This tutorial describes how to deploy an [MLFlow tracking server](https://mlflow.org/docs/latest/tracking.html) for logging experiments and artifacts on a separate [Yandex Compute Cloud](../index.md) VM. We will run experiments in JupyterLab Notebook. We will use a [Yandex Managed Service for PostgreSQL](../../managed-postgresql/index.md) database to store internal objects and a [Yandex Object Storage](../../storage/index.md) bucket to store artifacts.

To create an MLFlow server for logging JupyterLab Notebook experiments and artifacts:

1. [Set up your infrastructure](#infra).
1. [Create a static access key](#create-static-key).
1. [Create an SSH key pair](#create-ssh-keys).
1. [Create a VM](#create-vm).
1. [Create a managed DB](#create-db).
1. [Create a bucket](#create-bucket).
1. [Install the MLFlow tracking server and add it to the VM auto start](#setup-mlflow).
1. [Create secrets](#create-secrets).
1. [Train your model](#train-model).

If you no longer need the resources you created, [delete them](#clear-out).
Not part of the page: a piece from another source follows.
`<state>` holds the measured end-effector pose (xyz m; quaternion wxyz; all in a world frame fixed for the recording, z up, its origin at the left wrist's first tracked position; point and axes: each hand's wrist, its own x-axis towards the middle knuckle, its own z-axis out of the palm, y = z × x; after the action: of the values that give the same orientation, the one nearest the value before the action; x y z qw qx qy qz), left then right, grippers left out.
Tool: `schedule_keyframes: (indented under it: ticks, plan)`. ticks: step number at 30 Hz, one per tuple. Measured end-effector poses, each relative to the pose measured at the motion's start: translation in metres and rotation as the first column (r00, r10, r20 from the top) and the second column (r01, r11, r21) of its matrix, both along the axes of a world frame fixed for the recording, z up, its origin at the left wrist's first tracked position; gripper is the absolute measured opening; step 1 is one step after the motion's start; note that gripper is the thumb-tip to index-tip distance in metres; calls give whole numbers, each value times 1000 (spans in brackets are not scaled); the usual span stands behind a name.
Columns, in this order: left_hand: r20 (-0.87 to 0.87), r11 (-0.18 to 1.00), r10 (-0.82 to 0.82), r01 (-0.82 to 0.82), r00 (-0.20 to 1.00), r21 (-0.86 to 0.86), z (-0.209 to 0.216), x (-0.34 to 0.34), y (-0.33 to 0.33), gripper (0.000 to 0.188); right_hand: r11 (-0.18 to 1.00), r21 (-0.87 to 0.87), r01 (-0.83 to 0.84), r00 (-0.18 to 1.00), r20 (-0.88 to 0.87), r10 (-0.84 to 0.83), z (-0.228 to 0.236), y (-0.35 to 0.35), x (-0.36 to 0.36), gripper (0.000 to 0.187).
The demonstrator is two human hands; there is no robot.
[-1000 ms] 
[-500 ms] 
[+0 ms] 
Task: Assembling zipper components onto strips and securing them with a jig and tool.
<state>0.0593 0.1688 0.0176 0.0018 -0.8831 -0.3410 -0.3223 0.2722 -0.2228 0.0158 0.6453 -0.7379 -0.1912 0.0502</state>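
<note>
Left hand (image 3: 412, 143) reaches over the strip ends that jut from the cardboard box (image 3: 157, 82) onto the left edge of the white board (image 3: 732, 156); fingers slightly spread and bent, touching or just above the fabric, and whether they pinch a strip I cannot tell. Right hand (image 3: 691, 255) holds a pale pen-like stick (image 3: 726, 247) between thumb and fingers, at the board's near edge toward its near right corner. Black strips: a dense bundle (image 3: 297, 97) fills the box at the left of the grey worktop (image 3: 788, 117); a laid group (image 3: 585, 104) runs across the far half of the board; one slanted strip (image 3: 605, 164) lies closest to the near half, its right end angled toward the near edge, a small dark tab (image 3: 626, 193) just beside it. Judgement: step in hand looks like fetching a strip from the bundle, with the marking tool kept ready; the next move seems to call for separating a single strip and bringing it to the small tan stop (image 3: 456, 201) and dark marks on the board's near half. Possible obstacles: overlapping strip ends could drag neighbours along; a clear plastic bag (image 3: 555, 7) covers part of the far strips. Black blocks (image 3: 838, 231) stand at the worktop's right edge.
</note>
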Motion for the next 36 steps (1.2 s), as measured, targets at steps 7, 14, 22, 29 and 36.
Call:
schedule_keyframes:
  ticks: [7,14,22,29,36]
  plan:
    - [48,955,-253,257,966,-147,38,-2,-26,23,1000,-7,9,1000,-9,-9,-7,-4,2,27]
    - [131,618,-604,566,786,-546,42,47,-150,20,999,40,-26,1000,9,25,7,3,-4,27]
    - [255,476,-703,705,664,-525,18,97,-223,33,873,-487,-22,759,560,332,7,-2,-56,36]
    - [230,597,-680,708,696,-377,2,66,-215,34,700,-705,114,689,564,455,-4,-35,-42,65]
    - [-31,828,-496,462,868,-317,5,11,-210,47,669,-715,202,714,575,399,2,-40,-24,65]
## Getting started {#before-you-begin}

Before getting started, register in Yandex Cloud, set up a [community](../../datasphere/concepts/community.md), and link your [billing account](../../billing/concepts/billing-account.md) to it.
1. [On the DataSphere home page](https://datasphere.yandex.cloud), click **Try for free** and select an account to log in with: Yandex ID or your working account with the identity federation (SSO).
1. Select the [Yandex Identity Hub organization](../../organization/index.md) you are going to use in Yandex Cloud.
1. [Create a community](../../datasphere/operations/community/create.md).
1. [Link your billing account](../../datasphere/operations/community/link-ba.md) to the DataSphere community you are going to work in. Make sure you have a linked billing account and its [status](../../billing/concepts/billing-account-statuses.md) is `ACTIVE` or `TRIAL_ACTIVE`. If you do not have a billing account yet, create one in the DataSphere interface.
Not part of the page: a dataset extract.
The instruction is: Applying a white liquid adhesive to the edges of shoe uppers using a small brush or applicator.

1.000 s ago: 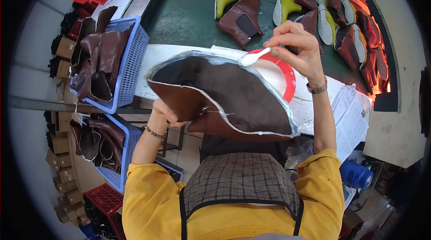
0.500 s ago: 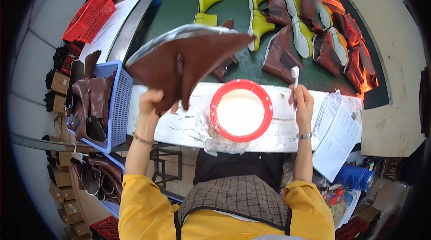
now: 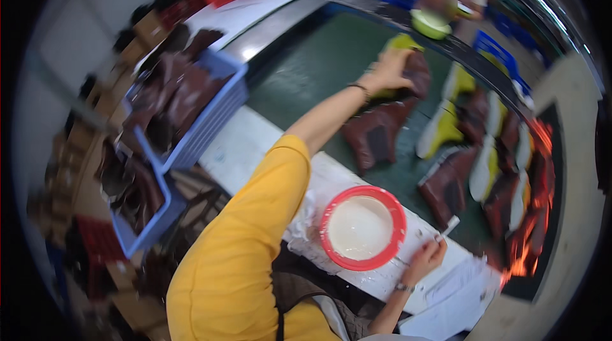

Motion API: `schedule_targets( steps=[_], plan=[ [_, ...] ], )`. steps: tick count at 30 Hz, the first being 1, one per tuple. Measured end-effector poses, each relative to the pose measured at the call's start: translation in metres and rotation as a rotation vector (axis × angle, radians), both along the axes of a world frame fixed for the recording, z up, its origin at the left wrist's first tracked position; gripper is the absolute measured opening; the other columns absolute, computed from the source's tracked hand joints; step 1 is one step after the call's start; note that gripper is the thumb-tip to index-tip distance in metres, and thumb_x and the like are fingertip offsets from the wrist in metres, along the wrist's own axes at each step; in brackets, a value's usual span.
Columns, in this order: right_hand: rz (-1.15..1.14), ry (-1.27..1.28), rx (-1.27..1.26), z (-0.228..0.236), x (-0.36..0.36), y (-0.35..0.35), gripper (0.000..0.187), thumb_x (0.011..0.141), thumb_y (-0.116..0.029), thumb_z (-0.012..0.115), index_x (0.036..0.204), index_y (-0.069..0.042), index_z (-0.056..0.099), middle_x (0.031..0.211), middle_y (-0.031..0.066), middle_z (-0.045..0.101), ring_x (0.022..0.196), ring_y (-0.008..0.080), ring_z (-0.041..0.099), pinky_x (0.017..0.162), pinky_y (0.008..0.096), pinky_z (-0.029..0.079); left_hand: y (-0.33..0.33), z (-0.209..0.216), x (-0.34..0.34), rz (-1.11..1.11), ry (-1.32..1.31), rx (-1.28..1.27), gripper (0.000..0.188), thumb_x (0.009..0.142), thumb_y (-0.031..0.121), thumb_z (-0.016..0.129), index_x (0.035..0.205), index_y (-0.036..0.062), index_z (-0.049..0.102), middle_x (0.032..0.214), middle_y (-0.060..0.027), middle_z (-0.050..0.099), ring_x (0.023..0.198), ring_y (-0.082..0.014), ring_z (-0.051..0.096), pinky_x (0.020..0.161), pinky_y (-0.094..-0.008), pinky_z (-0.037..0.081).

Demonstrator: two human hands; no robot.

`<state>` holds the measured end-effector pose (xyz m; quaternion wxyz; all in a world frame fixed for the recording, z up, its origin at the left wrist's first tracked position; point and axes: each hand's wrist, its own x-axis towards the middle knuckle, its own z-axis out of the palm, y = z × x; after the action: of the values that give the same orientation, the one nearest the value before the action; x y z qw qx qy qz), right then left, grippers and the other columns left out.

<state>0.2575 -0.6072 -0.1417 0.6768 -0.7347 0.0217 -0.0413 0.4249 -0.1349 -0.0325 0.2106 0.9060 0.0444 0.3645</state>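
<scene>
From where I stand, the left hand (image 3: 390, 73) reaches across the green-topped bench (image 3: 306, 79), thumb parted from fingers against a dark brown leather boot upper (image 3: 419, 72) beside yellow-green shoes; blur keeps me from telling whether it grips; the right hand (image 3: 426, 261) pinches a slim white-headed brush (image 3: 451, 225) near the red-rimmed round bowl of white paste (image 3: 399, 229); good handling here means light fingers on the leather, with the brush head well clear of nearby uppers.
</scene>
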Motion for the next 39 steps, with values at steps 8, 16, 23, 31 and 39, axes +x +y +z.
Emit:
schedule_targets(
  steps=[8,16,23,31,39],
  plan=[
    [0.035,0.048,0.03,0.016,-0.003,0.003,0.018,0.106,-0.016,0.05,0.114,-0.005,0.063,0.07,-0.0062,0.046,0.05,-0.0008,0.033,0.041,0.0182,0.024,0.09,0.136,-0.228,0.275,0.062,0.385,0.045,0.078,0.019,0.074,0.123,0.0197,0.07,0.125,-0.0158,0.066,0.118,-0.0352,0.061,0.102,-0.0453,0.05],
    [0.143,0.028,0.101,0.007,0.002,0.012,0.021,0.107,-0.02,0.051,0.111,-0.005,0.064,0.073,-0.0054,0.051,0.051,0.0004,0.037,0.042,0.0184,0.027,0.237,0.095,-0.571,1.114,0.324,-0.016,0.111,0.075,0.06,0.082,0.151,-0.0058,0.035,0.143,-0.0328,0.053,0.127,-0.0447,0.059,0.106,-0.0451,0.047],
    [0.268,-0.088,-0.011,0.052,-0.004,0.003,0.022,0.106,-0.017,0.056,0.114,-0.001,0.068,0.081,-0.002,0.058,0.062,0.0046,0.047,0.055,0.0212,0.037,0.071,0.15,-0.472,0.691,-0.2,0.124,0.077,0.09,0.026,0.08,0.154,0.0123,0.041,0.144,-0.0196,0.058,0.122,-0.0296,0.064,0.103,-0.0383,0.05],
    [0.525,-0.464,-0.833,0.121,-0.045,0.03,0.012,0.086,-0.02,0.077,0.092,-0.009,0.075,0.083,0.0047,0.065,0.069,0.0208,0.064,0.06,0.0344,0.049,-0.024,0.04,-0.436,-0.178,0.547,-0.803,0.098,0.078,0.003,0.085,0.16,0.0148,0.034,0.136,-0.0161,0.063,0.112,-0.0175,0.066,0.092,-0.032,0.055],
    [0.491,-0.741,-1.103,0.118,-0.065,0.041,0.013,0.082,-0.021,0.077,0.082,-0.01,0.069,0.082,0.0054,0.062,0.074,0.0259,0.067,0.063,0.0398,0.052,-0.058,-0.035,-0.404,0.292,0.467,-0.206,0.101,0.076,0.044,0.081,0.155,0.0027,0.033,0.122,-0.0262,0.069,0.112,-0.0421,0.067,0.095,-0.0442,0.052]
  ],
)
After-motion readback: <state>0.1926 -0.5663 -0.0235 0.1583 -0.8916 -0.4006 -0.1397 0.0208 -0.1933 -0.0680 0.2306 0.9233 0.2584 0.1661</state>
### Required paid resources {#paid-resources}

* Managed Service for PostgreSQL cluster: computing resources allocated to hosts, storage and backup size (see [Managed Service for PostgreSQL pricing](../../managed-postgresql/pricing.md)).
* VM instance: use of computing resources, storage, public IP address, and OS (see [Compute Cloud pricing](../pricing.md)).
* Object Storage bucket: use of storage, data operations (see [Object Storage pricing](../../storage/pricing.md)).
* DataSphere project: Use of computing resources and storage (see [DataSphere pricing](../../datasphere/pricing.md)).


## Set up your infrastructure {#infra}

Log in to the Yandex Cloud [management console](https://console.yandex.cloud) and select the organization you use to access DataSphere. On the [**Yandex Cloud Billing**](https://center.yandex.cloud/billing/accounts) page, make sure you have a billing account linked.

If you have an active billing account, you can go to the [cloud page](https://console.yandex.cloud/cloud) to create or select a folder to run your infrastructure.

{% note info %}

If you are using an [identity federation](../../organization/concepts/add-federation.md) to work with Yandex Cloud, you might not have access to billing details. In this case, contact your Yandex Cloud organization administrator.

{% endnote %}

### Create a folder {#create-folder}

{% list tabs group=instructions %}

- Management console {#console}

   1. In the [management console](https://console.yandex.cloud), select a cloud and click ![create](../../_assets/console-icons/plus.svg) **Create folder**.
   1. Name your folder, e.g., `data-folder`.
   1. Click **Create**.

{% endlist %}

### Create a service account for Object Storage {#create-sa}

To access a bucket in Object Storage, you will need a [service account](../../iam/concepts/users/service-accounts.md) with the `storage.viewer` and `storage.uploader` roles.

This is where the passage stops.